### Recorded information
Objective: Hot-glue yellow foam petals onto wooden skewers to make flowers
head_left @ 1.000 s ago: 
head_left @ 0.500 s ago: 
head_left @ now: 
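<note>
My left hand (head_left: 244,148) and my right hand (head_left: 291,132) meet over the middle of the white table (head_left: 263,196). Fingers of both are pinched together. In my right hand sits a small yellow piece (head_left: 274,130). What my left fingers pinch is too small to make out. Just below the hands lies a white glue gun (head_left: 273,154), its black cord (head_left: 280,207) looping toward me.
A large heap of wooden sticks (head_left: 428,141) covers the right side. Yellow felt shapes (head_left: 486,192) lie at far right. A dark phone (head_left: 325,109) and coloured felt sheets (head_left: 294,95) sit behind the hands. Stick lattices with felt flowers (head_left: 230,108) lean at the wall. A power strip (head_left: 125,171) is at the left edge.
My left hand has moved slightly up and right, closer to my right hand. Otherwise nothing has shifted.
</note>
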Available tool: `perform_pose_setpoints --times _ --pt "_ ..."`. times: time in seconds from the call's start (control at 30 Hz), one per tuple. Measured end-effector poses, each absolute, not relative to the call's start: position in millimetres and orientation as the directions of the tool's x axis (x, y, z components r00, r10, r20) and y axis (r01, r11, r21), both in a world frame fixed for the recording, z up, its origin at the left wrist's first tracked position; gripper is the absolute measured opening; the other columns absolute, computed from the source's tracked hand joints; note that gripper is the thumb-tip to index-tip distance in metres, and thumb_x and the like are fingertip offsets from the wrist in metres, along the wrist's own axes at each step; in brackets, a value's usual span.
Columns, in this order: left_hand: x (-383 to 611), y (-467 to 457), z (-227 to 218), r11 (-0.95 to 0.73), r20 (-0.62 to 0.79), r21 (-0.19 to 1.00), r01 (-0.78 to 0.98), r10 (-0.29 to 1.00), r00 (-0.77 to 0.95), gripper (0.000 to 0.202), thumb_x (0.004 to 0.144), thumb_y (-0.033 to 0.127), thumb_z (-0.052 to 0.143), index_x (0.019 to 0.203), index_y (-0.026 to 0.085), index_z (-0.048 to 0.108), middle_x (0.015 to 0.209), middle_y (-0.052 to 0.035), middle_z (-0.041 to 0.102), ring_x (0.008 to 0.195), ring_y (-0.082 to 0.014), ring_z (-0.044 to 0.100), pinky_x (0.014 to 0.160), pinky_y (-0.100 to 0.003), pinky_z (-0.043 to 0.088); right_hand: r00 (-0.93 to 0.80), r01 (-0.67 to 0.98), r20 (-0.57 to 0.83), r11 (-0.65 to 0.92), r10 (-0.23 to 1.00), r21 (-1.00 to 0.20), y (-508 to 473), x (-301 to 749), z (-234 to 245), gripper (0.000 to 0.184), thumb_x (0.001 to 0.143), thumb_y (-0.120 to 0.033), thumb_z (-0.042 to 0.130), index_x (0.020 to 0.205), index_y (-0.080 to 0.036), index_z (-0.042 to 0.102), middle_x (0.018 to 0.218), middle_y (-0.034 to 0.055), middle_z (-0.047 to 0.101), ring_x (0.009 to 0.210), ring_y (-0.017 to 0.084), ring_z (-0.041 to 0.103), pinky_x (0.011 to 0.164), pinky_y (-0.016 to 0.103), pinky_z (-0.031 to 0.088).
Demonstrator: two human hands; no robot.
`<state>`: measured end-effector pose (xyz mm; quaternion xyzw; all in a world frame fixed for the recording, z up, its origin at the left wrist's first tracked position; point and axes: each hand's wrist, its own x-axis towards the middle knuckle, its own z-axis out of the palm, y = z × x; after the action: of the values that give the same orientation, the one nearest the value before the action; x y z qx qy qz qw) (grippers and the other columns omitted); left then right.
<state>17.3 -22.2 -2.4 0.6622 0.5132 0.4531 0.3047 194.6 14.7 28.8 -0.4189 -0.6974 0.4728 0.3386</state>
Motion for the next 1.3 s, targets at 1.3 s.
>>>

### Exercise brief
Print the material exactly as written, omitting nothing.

### Worked solution
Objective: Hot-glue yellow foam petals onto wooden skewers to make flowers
head_left @ 1.000 s ago: 
head_left @ 0.500 s ago: 
head_left @ now: 
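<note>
My left hand (head_left: 244,148) and my right hand (head_left: 291,132) meet over the middle of the white table (head_left: 263,196). Fingers of both are pinched together. In my right hand sits a small yellow piece (head_left: 274,130). What my left fingers pinch is too small to make out. Just below the hands lies a white glue gun (head_left: 273,154), its black cord (head_left: 280,207) looping toward me.
A large heap of wooden sticks (head_left: 428,141) covers the right side. Yellow felt shapes (head_left: 486,192) lie at far right. A dark phone (head_left: 325,109) and coloured felt sheets (head_left: 294,95) sit behind the hands. Stick lattices with felt flowers (head_left: 230,108) lean at the wall. A power strip (head_left: 125,171) is at the left edge.
My left hand has moved slightly up and right, closer to my right hand. Otherwise nothing has shifted.
</note>
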Available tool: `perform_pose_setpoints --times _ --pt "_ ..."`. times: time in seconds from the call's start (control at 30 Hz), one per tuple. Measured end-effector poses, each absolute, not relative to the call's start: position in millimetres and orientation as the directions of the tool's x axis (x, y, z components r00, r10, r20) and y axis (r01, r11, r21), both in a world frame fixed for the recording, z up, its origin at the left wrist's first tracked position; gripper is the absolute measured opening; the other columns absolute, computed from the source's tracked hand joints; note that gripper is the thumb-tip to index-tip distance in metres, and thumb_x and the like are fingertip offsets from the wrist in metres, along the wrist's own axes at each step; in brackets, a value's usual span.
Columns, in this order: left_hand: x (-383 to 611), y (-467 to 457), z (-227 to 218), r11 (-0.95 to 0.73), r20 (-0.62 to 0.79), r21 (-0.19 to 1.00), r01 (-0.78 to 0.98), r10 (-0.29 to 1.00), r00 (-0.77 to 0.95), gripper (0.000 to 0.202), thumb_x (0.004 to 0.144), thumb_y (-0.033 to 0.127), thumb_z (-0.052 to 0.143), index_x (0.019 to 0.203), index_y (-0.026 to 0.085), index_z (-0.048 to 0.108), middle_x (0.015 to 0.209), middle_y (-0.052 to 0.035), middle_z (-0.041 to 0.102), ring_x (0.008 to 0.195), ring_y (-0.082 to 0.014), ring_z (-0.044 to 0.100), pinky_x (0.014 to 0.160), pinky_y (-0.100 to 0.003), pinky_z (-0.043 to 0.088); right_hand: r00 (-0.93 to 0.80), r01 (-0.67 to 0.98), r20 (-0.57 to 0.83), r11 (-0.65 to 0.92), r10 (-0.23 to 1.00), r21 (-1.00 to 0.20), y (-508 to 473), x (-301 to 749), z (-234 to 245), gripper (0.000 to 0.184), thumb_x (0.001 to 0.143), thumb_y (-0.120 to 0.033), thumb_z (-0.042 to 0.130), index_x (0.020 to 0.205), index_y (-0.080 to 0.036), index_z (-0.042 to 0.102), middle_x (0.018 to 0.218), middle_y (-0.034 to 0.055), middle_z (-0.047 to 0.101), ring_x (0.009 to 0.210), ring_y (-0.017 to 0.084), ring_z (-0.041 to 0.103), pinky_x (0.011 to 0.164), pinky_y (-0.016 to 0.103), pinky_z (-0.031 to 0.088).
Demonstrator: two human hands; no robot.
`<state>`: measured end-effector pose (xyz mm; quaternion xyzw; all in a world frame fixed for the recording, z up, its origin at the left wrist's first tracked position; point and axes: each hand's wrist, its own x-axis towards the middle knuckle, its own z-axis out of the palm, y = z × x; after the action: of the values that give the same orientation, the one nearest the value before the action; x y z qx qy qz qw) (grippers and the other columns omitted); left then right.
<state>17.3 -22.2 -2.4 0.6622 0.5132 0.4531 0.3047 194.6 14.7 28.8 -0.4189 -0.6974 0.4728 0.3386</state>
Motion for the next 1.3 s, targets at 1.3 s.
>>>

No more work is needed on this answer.